The criminal law of 18 § 798 quite clearly bumps up against the First Amendment:
“Whoever knowingly and willfully communicates … or otherwise makes available to an unauthorized person, or publishes … any classified information … obtained by the processes of communication intelligence from the communications of any foreign government … shall be fined under this title or imprisoned not more than ten years, or both.”
The constitution should, in theory, overrule the whims of governments who want to take down leakers and publishers under random laws here and there. This hasn’t stopped those administrations from trying those crackdowns on the press. There are the Nixon days of The Pentagon Paper, going after The Washington Post and The New York Times for the leaks of U.S. official Daniel Ellsberg, to the current opposition to Wikileaks. The Trump administration, a unique force in U.S. government, are not known for their subtlety or ethical behavior. While outlets like Mirror are ready to call Trump supporting YouTubers like Sargon Of Akkad and Paul Joseph Watson “free speech extremists” — an absurd label if there ever was one — the president says the same of Wikileaks.
It was former CIA Director turned favoured Secretary of State Mike Pompeo who delivered a speech calling Wikileaks “a non-state hostile intelligence service often abetted by state actors like Russia,” soon declaring, “We have to recognize that we can no longer allow Assange and his colleagues the latitude to use free speech values against us. To give them the space to crush us with misappropriated secrets is a perversion of what our great Constitution stands for. It ends now.” This was echoed by Attorney General Jeff Sessions in his 2017 speech calling for leakers, including associating journalists, to be prosecuted under The Espionage Act of 1917.

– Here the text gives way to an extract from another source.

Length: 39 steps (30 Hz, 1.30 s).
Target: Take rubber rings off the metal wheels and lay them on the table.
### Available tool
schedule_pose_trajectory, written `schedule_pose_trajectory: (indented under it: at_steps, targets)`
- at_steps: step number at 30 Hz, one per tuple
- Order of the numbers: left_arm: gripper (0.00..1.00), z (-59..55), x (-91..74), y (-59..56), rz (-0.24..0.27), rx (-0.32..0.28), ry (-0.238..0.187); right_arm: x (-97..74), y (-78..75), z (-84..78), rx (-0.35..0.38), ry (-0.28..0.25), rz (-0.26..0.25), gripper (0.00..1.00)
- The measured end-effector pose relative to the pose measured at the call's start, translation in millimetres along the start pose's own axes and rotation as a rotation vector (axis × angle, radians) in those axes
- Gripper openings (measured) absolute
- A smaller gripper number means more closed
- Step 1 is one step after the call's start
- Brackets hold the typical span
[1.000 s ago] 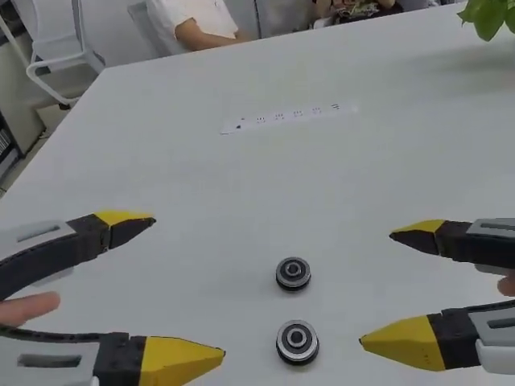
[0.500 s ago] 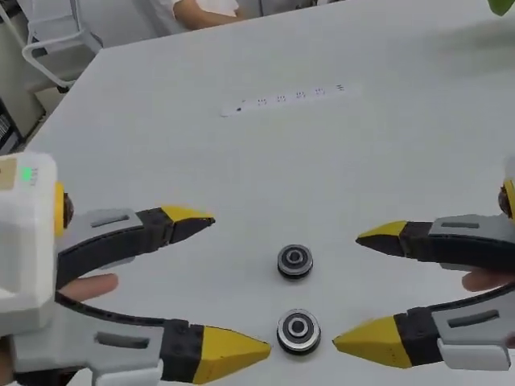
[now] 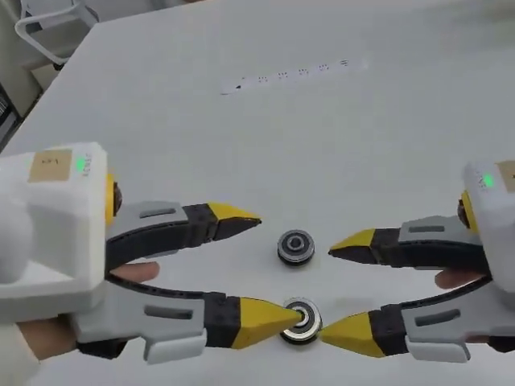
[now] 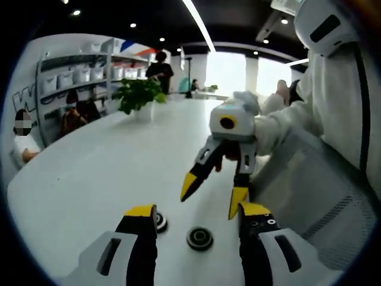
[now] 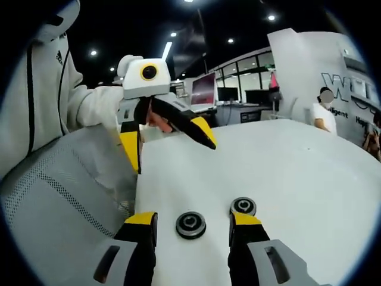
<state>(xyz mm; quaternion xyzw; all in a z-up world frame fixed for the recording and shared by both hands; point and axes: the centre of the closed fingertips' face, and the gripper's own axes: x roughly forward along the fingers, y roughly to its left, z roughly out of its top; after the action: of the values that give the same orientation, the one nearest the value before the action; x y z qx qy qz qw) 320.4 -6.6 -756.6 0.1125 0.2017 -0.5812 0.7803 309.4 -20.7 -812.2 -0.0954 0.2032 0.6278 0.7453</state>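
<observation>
Two metal wheels with black rubber rings lie flat on the white table (image 3: pixel 241 145): a far wheel (image 3: pixel 295 246) and a near wheel (image 3: pixel 301 319). My left gripper (image 3: pixel 278 267) comes in from the left, open, its near jaw tip right beside the near wheel. My right gripper (image 3: pixel 327 294) comes in from the right, open, its near tip close to that wheel's other side. In the left gripper view the near wheel (image 4: pixel 199 238) lies between my open jaws and the far wheel (image 4: pixel 159 221) sits by the left jaw. The right gripper view has one wheel (image 5: pixel 190 224) between the jaws and the other wheel (image 5: pixel 243 206) by the right jaw.
A row of sockets (image 3: pixel 286 76) is set into the table further back. A chair (image 3: pixel 44 24) stands off the far left corner. A potted plant (image 4: pixel 138 95) stands at the table's far end, and people sit and stand around the room.
Both grippers have moved inward toward the two wheels, and their near jaw tips now flank the near wheel. The head camera has tilted down. The wheels have not moved.
</observation>
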Motion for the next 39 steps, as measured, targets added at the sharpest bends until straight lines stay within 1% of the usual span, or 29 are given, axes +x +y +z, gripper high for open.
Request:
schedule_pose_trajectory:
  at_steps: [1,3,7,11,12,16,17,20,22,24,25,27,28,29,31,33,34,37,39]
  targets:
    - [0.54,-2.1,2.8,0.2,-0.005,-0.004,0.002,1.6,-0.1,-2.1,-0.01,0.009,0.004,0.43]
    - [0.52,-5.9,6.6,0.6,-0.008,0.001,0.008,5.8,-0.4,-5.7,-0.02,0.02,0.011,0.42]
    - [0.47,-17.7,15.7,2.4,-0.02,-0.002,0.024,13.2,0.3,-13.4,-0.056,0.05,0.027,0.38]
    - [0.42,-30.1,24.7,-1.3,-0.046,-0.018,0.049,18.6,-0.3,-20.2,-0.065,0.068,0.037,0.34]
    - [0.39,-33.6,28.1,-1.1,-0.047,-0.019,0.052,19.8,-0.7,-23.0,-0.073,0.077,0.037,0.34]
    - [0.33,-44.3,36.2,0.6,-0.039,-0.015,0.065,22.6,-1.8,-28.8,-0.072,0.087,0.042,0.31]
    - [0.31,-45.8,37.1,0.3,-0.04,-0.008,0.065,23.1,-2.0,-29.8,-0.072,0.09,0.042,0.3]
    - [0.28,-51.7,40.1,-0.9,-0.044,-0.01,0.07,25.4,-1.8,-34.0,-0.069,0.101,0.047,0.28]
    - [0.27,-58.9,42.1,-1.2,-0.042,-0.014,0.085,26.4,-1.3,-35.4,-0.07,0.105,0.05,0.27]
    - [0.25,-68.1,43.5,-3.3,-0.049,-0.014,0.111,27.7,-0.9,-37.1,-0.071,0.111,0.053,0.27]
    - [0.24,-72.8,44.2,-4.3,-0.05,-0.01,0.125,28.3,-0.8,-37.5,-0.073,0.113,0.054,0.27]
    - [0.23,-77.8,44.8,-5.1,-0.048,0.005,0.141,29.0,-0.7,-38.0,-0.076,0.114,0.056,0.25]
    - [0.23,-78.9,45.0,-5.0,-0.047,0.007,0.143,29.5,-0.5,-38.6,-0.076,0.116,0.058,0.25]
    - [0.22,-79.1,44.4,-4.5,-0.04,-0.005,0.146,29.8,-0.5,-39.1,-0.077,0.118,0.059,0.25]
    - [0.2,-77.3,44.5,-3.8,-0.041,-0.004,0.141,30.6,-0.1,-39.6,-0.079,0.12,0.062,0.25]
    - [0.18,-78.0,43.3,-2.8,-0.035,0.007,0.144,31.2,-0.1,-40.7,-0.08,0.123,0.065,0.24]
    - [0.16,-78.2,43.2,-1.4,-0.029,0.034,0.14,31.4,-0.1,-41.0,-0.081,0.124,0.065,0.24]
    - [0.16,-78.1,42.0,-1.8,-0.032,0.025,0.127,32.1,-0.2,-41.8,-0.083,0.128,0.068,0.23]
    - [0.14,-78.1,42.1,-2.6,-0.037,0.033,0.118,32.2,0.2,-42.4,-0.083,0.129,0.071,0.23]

There is no proof of an indict for Assange’s arrest, sealed or unsealed, but there’s a genuine reason for Assange to resist such dubious governments without reassurances. If those in the White House and the DNC can go after Wikileaks, the exact way they’ve pursued their sources like Chelsea Manning and Edward Snowden, they’ll be damn sure to try their hearts out again. The White House and their allies are playing with fire, which is nothing new from the “fire and fury” administration. The question remains whether sovereign states, from the United Kingdom to “independent” Ecuador, will submit to their commands.